Alas the e-world isn’t remotely like that. For the most part if a customer is happy you never hear from them again. If they are unhappy you hear from them…a lot. Luckily for the tabby they are usually many miles away. The bad part isn’t dealing with the problem, hey we can take a return or two or three, this is part of the whole enchilada of retail; it’s not being able to ‘see’ the customer. If you could see into their eyes you could possibly tell if the book was truly damaged in transit by gorillas, or are they just pulling your pud because they realized they didn’t want or need or couldn’t afford the book in question and decided to just whack it on the side of the counter before contacting you. You should just be able to take the return back and reimburse the funds. No harm, no foul…no way…with an internet feedback system, a bad trade lingers around like boy cat spray, just when you think you got the stench out, along comes a rainy day that revitalizes the odor to the embarrassment of all present.

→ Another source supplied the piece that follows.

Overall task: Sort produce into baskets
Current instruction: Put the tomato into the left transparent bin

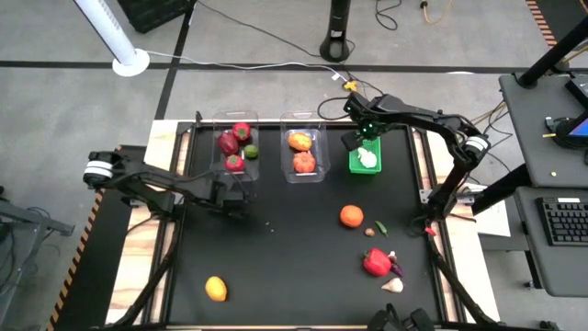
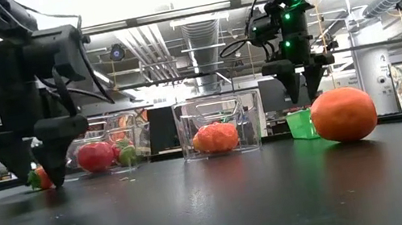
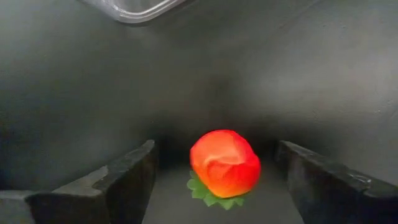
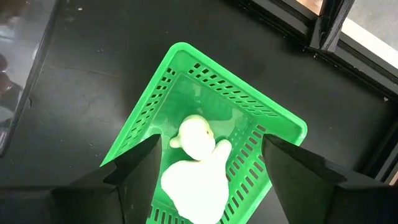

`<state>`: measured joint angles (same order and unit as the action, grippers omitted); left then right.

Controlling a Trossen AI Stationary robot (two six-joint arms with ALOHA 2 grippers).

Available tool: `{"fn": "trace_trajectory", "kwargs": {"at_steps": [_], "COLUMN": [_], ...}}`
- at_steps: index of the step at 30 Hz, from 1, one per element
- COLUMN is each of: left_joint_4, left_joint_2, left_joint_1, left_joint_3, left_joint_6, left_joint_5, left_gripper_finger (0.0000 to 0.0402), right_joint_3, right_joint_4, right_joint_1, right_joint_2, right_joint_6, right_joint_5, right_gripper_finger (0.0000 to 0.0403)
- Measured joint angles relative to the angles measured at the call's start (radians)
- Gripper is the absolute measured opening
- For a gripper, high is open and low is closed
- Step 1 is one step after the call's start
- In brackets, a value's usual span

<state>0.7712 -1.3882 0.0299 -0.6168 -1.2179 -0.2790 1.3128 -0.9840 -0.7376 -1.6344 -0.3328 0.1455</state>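
Note:
My left gripper (image 1: 230, 199) is open and low over the table in front of the left clear tub (image 1: 237, 147). Its fingers stand on either side of a red tomato-like piece (image 3: 225, 163) without touching it. The piece rests on the table on its green leafy base; in the high view the gripper hides it. My right gripper (image 1: 362, 140) is open and empty above the green mesh basket (image 4: 186, 62), which holds white garlic-like pieces (image 4: 198, 138). The left tub holds red pieces and a lime green one. The middle clear tub (image 1: 303, 152) holds orange pieces.
Loose on the table are an orange ball (image 1: 351, 215), small green and brown pieces (image 1: 377, 228), a red pepper (image 1: 376, 262) beside a purple piece and a garlic (image 1: 392, 285), and a yellow piece (image 1: 215, 289) near the front left. The three baskets stand in a row at the far side.

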Motion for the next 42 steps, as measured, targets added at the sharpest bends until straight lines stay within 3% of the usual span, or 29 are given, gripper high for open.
{"fn": "trace_trajectory", "kwargs": {"at_steps": [5, 14, 18, 23, 29, 35, 42], "left_joint_4": [0.002, 0.006, 0.023, 0.113, 0.258, 0.331, 0.32], "left_joint_2": [-0.04, -0.104, -0.104, -0.096, -0.059, -0.017, -0.013], "left_joint_1": [0.0, 0.0, 0.0, 0.006, 0.023, -0.042, -0.287], "left_joint_3": [-0.032, -0.088, -0.107, -0.183, -0.391, -0.608, -0.741], "left_joint_6": [0.011, 0.015, 0.015, 0.078, 0.262, 0.483, 0.755], "left_joint_5": [0.0, 0.004, 0.0, 0.051, 0.139, -0.047, -0.071], "left_gripper_finger": [0.0273, 0.0118, 0.0072, 0.0073, 0.0087, 0.0088, 0.0081], "right_joint_3": [0.0, 0.0, 0.0, 0.0, 0.0, 0.0, -0.001], "right_joint_4": [0.0, 0.0, 0.0, 0.0, -0.001, -0.008, -0.038], "right_joint_1": [0.0, 0.0, 0.0, 0.0, 0.0, 0.001, 0.007], "right_joint_2": [0.0, 0.0, 0.0, 0.0, 0.0, 0.001, 0.054], "right_joint_6": [0.0, 0.001, 0.002, 0.003, 0.003, -0.009, -0.011], "right_joint_5": [0.0, 0.0, 0.0, 0.0, 0.0, -0.079, -0.101], "right_gripper_finger": [0.0266, 0.0263, 0.0267, 0.0263, 0.0258, 0.0265, 0.0263]}}
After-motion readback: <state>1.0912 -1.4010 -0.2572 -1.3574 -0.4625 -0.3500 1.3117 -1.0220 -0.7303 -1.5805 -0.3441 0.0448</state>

I count myself a lucky vendor, possibly because I am not as they say a ‘power seller’ [read: successful seller] — only a small percentage of my unhappy customers reach for the feedback button before contacting me, those who actually bother to TELL ME THERE IS A PROBLEM get it fixed and hence have no axe to grind. However there are quite a number of arse-headed people out there who think with their…well…arses. Either they ordered the wrong book or they got something different from what they expected or they didn’t get anything at all, possibly their brain cells are asleep or dead or sedated but they decide to whine about it on a page built just for that purpose. Oh, joy.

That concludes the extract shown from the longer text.